* HOW TO COMPLETE THIS TASK:
Look through the lines below for the word "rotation", and copy every line that has it.
EXTRACTED MATERIAL: Begin
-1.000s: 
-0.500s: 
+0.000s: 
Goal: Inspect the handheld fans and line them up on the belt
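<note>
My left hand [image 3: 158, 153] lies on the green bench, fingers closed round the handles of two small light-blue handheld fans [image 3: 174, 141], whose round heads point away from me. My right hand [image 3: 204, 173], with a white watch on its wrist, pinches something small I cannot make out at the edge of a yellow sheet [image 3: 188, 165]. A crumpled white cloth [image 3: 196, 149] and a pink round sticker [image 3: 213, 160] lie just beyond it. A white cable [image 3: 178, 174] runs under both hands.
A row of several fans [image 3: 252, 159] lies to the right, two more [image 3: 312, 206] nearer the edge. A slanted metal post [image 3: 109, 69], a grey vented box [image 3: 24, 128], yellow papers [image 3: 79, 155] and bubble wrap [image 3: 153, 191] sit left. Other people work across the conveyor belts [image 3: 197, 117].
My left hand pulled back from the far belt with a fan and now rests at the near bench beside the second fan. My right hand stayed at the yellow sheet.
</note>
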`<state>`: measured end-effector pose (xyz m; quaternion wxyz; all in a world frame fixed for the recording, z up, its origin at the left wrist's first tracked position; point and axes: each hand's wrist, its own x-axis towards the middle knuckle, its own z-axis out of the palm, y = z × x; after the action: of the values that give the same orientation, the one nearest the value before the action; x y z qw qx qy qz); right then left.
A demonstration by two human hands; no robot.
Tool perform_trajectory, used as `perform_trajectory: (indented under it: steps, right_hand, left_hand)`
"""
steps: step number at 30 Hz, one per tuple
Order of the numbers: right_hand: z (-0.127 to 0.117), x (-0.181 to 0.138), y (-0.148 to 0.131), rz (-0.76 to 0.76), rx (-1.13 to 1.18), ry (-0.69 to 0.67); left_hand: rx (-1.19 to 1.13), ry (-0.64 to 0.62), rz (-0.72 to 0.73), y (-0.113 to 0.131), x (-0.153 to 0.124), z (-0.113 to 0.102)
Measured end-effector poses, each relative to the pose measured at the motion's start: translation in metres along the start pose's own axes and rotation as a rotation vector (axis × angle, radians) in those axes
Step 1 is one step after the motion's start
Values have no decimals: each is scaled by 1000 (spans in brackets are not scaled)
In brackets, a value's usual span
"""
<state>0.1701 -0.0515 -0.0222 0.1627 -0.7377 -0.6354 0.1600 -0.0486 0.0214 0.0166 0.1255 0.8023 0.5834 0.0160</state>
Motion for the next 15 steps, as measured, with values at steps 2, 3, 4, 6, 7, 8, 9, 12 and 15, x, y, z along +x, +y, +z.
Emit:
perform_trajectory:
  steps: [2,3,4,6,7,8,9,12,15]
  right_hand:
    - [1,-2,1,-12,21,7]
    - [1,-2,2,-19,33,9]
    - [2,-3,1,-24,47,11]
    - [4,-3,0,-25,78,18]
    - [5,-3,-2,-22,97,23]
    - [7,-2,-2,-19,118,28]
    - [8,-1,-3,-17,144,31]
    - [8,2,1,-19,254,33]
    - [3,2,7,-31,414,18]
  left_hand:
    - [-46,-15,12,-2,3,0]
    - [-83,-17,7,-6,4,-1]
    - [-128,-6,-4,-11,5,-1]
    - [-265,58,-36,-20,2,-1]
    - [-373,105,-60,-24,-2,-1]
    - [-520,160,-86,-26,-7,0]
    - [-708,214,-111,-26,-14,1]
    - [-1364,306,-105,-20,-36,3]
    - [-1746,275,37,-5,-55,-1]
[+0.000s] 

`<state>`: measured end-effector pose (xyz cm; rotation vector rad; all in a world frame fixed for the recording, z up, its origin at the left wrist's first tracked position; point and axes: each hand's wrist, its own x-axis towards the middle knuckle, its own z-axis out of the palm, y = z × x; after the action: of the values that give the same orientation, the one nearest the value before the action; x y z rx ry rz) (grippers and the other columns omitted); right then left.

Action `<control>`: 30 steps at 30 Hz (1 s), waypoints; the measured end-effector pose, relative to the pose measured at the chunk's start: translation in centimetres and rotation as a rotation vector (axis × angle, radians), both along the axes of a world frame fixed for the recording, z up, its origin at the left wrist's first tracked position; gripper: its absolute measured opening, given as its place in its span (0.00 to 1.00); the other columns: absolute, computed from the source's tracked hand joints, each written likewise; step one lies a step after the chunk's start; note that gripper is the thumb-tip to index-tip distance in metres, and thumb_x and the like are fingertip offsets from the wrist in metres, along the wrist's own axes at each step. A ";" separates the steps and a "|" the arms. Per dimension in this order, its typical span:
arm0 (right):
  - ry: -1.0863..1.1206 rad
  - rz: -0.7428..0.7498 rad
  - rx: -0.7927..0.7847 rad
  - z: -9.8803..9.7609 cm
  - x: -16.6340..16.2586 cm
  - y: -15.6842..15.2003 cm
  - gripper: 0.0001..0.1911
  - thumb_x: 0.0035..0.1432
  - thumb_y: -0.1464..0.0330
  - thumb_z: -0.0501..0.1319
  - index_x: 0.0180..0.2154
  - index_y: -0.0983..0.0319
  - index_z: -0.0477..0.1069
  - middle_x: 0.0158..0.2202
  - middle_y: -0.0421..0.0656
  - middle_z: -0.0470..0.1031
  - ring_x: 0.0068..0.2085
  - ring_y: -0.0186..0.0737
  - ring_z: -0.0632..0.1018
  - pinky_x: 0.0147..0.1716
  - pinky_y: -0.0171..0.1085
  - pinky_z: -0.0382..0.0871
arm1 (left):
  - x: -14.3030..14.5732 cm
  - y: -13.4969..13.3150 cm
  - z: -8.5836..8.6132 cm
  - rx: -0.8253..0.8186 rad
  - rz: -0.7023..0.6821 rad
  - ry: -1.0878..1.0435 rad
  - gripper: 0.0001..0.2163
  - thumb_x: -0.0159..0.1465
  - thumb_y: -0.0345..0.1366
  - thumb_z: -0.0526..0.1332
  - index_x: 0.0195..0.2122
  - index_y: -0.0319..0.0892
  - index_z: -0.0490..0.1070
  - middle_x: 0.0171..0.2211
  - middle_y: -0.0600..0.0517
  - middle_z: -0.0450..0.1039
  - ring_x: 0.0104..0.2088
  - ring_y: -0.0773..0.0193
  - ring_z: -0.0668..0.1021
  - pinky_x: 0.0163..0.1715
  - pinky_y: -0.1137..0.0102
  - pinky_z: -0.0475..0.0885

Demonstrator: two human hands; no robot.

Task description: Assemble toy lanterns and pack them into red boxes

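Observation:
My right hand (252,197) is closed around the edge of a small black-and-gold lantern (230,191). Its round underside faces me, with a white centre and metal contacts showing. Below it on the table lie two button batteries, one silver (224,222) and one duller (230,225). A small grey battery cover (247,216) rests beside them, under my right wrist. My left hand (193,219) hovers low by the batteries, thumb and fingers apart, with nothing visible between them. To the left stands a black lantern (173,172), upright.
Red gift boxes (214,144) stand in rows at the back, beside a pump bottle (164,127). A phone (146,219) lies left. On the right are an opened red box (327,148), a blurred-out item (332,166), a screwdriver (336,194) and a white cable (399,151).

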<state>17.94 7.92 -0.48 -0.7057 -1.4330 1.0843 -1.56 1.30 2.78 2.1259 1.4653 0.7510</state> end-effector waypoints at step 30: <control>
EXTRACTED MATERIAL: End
* YOUR SOLUTION:
Measured end-effector poses, each relative to the pose measured at the motion's start: translation in metres along the start pose's own axes and rotation as a rotation vector (axis × angle, radians) in those axes
`<state>`: measured end-effector pose (xyz cm; rotation vector rad; all in a world frame fixed for the recording, z up, its origin at the left wrist's first tracked position; point and axes: each hand's wrist, its own x-axis towards the middle knuckle, its own z-axis out of the palm, y = z × x; after the action: of the values that give the same orientation, the one nearest the value before the action; x y z rx ry rz) (grippers and the other columns omitted); right then left.
Action `<control>`: 30 steps at 30 Hz (1 s), waypoints; the measured end-effector pose, relative to the pose measured at the chunk's start: translation in centimetres and rotation as a rotation vector (axis × angle, radians), both along the axes of a world frame fixed for the recording, z up, its origin at the left wrist's first tracked position; gripper: its absolute measured opening, given as its place in its span (0.00 to 1.00); the other columns: absolute, computed from the source's tracked hand joints, each written likewise; step one lies a step after the chunk's start; note that gripper is the thumb-tip to index-tip distance in metres, and thumb_x and the like are fingertip offsets from the wrist in metres, along the wrist's own axes at each step. A ";" separates the steps and a "|" the arms. Per dimension in this order, its typical span:

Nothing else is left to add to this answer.